From: Jennifer Robson
To: Canadians concerned about the recovery
Date: September 11, 2020
Re: Is this as good as it gets until we get back to “normal”?
Like most countries battling COVID-19, Canada went from the economic equivalent of a medically induced coma to a transitional phase. We have tried to regain as many economic and social activities as possible within certain limits. This rehabilitation phase, I’ve written elsewhere, isn’t going to be quick or easy. A safe and effective vaccine will, as pharmaceutical companies themselves have reminded us, take time to develop and then to administer to citizens.
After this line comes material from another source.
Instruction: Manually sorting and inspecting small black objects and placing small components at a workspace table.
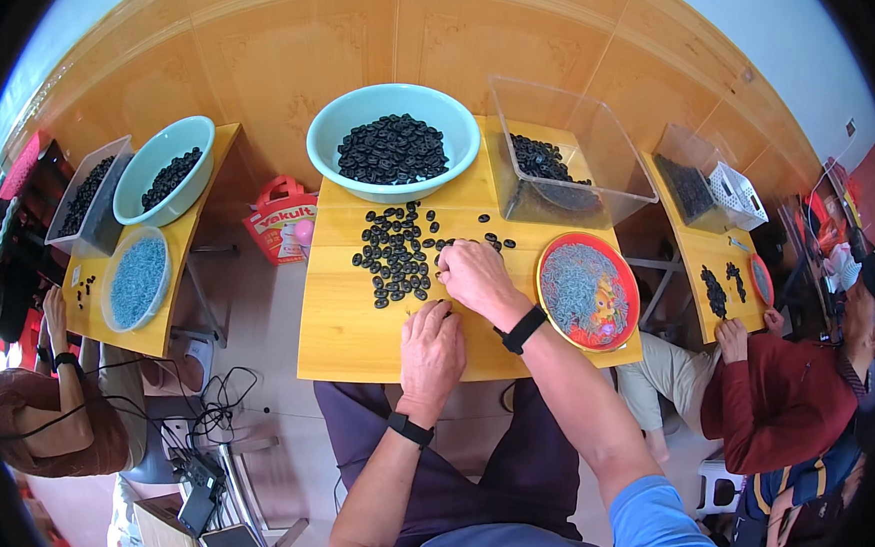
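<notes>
A spread of small black oval pieces (391,256) lies on the yellow wooden table (346,339) in front of me. My left hand (432,354) is closed near the table's front edge, fingers curled; a dark bit shows at its fingertips, too small to name. Just beyond it and to the right, my right hand (480,279) reaches to the right side of the spread, its fingers bent together and closed. Whatever they pinch is hidden. To the right of that hand sits a red round tray (633,302) with many thin grey pieces, perhaps small pins or springs.
A light blue basin (324,140) of black pieces stands at the back, beside a clear plastic bin (593,189) with more. Co-workers sit at side tables: one at left with a basin (200,158), another at right in a dark red sleeve (766,404). Cables (221,412) hang at lower left.
</notes>
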### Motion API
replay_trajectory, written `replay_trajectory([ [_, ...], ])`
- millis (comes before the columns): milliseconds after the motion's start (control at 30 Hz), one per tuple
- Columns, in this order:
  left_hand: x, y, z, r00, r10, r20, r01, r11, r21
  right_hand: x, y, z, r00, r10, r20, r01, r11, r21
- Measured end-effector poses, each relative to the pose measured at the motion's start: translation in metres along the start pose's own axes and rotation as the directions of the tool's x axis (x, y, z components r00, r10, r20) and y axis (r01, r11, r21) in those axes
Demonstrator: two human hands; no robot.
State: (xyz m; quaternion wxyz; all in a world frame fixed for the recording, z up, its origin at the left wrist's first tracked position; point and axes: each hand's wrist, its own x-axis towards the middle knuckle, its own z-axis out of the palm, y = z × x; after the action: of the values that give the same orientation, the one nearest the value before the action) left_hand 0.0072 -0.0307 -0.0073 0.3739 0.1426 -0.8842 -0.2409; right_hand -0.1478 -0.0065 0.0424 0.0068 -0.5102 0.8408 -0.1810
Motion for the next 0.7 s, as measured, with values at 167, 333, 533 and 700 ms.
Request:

Even after a vaccine (or effective treatment for the virus) is widely available, there will still be millions of Canadians bearing the scars of this unprecedented public health and economic crisis.
- Many previously healthy Canadians will now have a disability as a result of battling COVID-19. They may face new limitations to their activities and new out-of-pocket costs.
- More than a million Canadian workers will have been out of work for more than six months, meaning that their long-term earning potential may be permanently reduced.
- Young people who enter the labour force in a recession may likewise see a lasting and negative impact on employment and earnings.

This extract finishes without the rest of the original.